To break her in, we thought that a ride out to Redhook Brewery on the Burke Gilman was in order. I mean if you haven't ridden a bike in ten years, why not try for a 50-miler your first week? So yesterday we geared up and headed out. A quick stop at the bike shop and once to use the bathroom and we were on our way. The ride was lovely: warm, sunny, light breeze (except on the way back), and mostly rode along the water. We made it to Redhook after only one wrong turn and sat on the patio with our well deserved beer and a lunch, joined by Ben & Mellena, and new baby Keira. Blissful.
Then came the ride the back, where I literally met the devil himself...or the devil's torture tool. See picture:
Once I got back on my bike I knew I was in trouble. It's not really my butt that hurts, but these bones I never knew existed. I mean does this thing even look comfortable? No. Is anyone's butt that small. Not in my family (no offense to anyone).
After a mile back on the trail with my full belly I tried every possible way to sit, or not to sit, cursing the maker of this stupid seat. And I know it was a man (no offense again), because no woman in her right mind would design something this poorly. If it was designed by a woman, comfort would be the number one priority. Think tractor seat size (where you actually use your natural cushion back there), lined with faux fur, and a least two inches of mattress foam (think Posturepedic), with a possible massage option once you really needed it. But no. I have a three inch wide piece of brick that the bike guy told me "well it's just that you haven't ridden in a while," and my husband said "give it a chance, you'll get used to it." Uh-Huh.

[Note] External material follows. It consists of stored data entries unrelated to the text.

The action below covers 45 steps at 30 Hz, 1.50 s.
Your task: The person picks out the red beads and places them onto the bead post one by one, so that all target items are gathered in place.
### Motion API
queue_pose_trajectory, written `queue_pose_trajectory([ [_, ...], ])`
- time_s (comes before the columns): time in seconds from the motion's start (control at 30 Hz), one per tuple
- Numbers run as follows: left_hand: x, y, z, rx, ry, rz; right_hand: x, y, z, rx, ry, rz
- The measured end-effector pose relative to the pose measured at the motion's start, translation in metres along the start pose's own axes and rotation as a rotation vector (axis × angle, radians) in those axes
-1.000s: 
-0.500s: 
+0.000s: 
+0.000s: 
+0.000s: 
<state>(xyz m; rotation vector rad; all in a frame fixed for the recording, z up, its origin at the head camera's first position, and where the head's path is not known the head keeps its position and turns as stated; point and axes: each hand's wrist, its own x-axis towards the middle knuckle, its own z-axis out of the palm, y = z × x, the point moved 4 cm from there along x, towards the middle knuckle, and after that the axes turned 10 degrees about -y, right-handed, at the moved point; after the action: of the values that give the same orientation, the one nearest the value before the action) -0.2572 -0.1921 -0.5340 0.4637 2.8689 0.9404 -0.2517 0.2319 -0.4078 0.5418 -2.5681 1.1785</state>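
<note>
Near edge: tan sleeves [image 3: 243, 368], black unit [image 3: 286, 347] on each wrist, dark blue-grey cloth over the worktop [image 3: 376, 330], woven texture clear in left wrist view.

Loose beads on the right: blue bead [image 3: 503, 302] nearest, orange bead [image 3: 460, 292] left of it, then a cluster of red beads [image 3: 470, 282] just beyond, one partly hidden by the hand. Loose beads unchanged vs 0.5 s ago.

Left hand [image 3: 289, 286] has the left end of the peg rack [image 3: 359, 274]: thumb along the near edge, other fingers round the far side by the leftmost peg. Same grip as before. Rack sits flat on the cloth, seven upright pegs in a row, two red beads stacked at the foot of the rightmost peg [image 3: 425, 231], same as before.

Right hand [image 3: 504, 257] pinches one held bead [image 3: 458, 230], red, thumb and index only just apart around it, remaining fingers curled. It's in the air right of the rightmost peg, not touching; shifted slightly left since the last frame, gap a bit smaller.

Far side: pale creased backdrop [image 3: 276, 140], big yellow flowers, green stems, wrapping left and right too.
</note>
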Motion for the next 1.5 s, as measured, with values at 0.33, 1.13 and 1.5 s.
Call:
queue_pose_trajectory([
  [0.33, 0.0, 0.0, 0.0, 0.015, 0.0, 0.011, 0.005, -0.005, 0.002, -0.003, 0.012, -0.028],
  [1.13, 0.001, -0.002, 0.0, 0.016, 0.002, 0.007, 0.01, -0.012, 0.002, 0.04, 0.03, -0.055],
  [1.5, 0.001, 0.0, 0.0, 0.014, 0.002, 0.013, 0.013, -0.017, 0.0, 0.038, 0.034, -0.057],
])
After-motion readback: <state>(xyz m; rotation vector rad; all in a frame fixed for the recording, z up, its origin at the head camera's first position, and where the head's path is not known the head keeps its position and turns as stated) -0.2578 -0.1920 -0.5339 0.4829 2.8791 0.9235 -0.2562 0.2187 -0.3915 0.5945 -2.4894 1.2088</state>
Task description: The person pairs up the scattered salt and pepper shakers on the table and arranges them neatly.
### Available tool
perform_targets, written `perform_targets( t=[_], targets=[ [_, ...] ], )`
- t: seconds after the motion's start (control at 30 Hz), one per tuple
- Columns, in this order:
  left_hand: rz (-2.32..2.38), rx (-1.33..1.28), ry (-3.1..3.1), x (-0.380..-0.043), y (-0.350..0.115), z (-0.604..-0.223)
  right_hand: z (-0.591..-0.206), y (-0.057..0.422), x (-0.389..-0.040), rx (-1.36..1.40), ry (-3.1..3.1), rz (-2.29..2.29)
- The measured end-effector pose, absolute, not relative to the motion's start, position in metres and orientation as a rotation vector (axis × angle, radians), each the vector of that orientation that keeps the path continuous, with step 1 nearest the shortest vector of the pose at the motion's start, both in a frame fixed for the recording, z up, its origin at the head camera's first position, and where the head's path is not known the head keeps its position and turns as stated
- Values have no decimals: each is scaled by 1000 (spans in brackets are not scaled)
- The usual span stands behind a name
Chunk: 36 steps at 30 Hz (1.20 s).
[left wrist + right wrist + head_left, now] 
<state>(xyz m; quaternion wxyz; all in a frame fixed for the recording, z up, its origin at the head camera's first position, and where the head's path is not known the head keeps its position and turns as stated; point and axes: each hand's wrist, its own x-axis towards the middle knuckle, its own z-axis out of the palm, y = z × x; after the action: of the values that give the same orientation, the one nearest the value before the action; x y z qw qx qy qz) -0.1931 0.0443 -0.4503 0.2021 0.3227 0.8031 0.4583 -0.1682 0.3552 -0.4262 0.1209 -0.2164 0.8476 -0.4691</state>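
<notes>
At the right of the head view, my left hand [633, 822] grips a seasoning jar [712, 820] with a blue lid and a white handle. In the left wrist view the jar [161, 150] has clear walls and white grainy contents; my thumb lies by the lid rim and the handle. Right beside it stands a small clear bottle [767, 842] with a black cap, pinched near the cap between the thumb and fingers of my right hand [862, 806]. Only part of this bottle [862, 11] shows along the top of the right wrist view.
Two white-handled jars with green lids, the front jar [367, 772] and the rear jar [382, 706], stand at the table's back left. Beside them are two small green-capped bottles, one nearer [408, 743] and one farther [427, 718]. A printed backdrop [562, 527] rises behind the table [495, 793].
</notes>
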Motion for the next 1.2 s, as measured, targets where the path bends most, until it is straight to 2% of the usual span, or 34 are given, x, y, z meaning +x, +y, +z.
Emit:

I'm no dummy. What I've learned is that anything over 20 miles requires padded shorts. And anyone who questions me, I double dare you to do the 50 miles on the devil's torture tool listed above...then you'll be happy to join my padded butt gang.
Overall, great trip and I love the bike. The adventures will really begin now.
2 comments:
I think I tried to warn you...bikes are just bad news in general! High five on making it, though!
amazingly enough... it gets better. i remember last year red hook was the first big ride of the year on a padded seat that was a little larger and i couldn't walk for 2 days... and even though i use padded shorts as much as possible today, those bones do get used to that torture tool (it doesn't help that our seats were not only designed by men... but for men.)